Emily DeDakis’s forebodingly futuristic “The Garden of Remembrance for Bygone Phallic Symbols” transports us to the plains of eastern Colorado. This, the caretaker Sally (Sarah Reid) tells us, was once the landscaped dumping ground where a garden sprang up: home for all the world’s banished phallic towers. The Albert Clock, of course, was among them.
It’s a piece about feminism, patriarchy and the dangers of ideological militancy — about misjudging beauty as threat, and tearing down wholesale what others might use to build upon. Even this monologue, though, has death in it; surprisingly, all five do.
The specter of it is built into Fionnuala Kennedy’s grim satire, “A Dummy’s Guide to Creating a Martyr,” in which a character named X (Caroline Curran) has decided to blow up the Albert Clock. In her eyes, she will be committing “an action of love.”
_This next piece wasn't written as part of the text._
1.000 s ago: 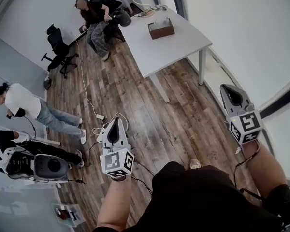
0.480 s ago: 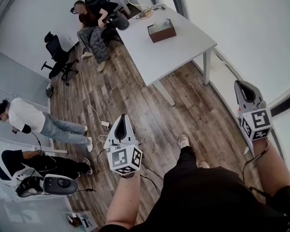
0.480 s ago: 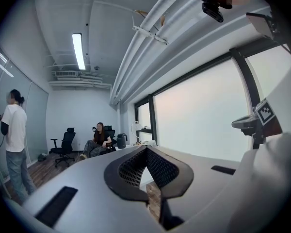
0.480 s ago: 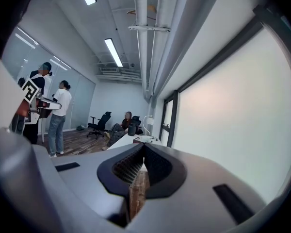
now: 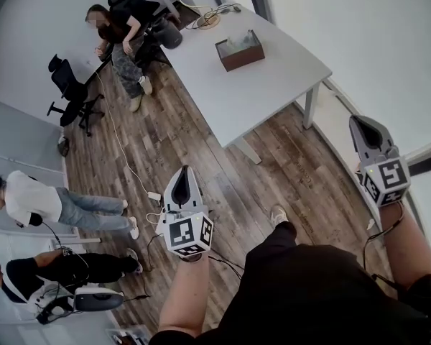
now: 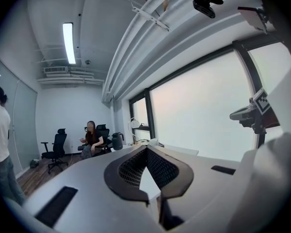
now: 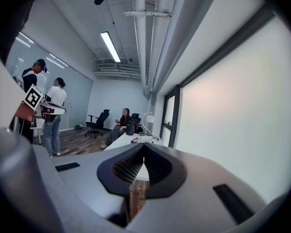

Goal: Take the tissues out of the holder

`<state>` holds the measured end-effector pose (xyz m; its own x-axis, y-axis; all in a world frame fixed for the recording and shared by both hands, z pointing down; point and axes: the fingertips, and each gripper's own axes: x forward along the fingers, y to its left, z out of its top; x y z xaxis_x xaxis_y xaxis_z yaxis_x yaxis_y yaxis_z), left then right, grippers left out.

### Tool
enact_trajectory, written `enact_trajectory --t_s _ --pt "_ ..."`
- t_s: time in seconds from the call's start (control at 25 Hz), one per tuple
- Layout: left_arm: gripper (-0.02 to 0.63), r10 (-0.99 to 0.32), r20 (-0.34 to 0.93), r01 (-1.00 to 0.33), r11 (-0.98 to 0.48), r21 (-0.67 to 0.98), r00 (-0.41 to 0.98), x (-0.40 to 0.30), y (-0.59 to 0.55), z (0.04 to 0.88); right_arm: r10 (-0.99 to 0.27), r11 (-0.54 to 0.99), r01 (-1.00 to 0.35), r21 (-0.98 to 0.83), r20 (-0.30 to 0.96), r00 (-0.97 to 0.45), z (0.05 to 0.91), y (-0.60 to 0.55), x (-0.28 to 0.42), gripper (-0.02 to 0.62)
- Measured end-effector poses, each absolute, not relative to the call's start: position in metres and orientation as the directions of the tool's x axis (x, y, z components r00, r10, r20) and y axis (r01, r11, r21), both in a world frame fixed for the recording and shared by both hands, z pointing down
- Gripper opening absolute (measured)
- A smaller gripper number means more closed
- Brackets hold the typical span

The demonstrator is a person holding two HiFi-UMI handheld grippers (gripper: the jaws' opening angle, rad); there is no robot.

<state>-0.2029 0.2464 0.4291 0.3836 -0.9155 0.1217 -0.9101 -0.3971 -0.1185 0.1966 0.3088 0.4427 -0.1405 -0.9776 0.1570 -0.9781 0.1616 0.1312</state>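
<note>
The tissue holder (image 5: 239, 50) is a brown open-topped box with pale tissue inside, standing on the far part of a white table (image 5: 273, 85). Both grippers hang in the air over the wooden floor, well short of the table. My left gripper (image 5: 181, 174) points toward the table's near corner, its jaws together with nothing between them (image 6: 146, 148). My right gripper (image 5: 360, 123) is out to the right by the window wall, jaws also together and empty (image 7: 144, 146). The holder (image 7: 136, 140) shows small and far off past the right jaws.
A person sits on a chair (image 5: 118, 31) at the table's far left end, beside a desk lamp and cables (image 5: 201, 9). An empty office chair (image 5: 68, 92) stands nearby. A cable (image 5: 122, 149) trails across the floor. Two more people (image 5: 29, 200) and a machine (image 5: 93, 299) are at left.
The view has shifted toward the table, which now lies nearer and more central. Both grippers have kept their pose, jaws still together. The people at left have slid lower in the view.
</note>
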Motion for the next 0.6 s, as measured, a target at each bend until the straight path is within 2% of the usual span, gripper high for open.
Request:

“This is not sectarian,” she insists, self-righteously. “This is a cross-community bombing.”
Gina Donnelly’s “Maybe if We’d Stayed Angry” makes an eloquently thoughtful companion piece. In it, a widow (Abigail McGibbon) at the grave of her murdered wife rues the refusal to recognize acts of violence between Protestants and Catholics as part of a war that never stopped. They disagreed on this, she and her dead wife, without ever hashing it out.
“I never had the fight with you that I wanted to have,” she says. “I thought I’d have it now.”
And so she does, with quiet magnificence, fueled by grief and love and decades of wounded fury.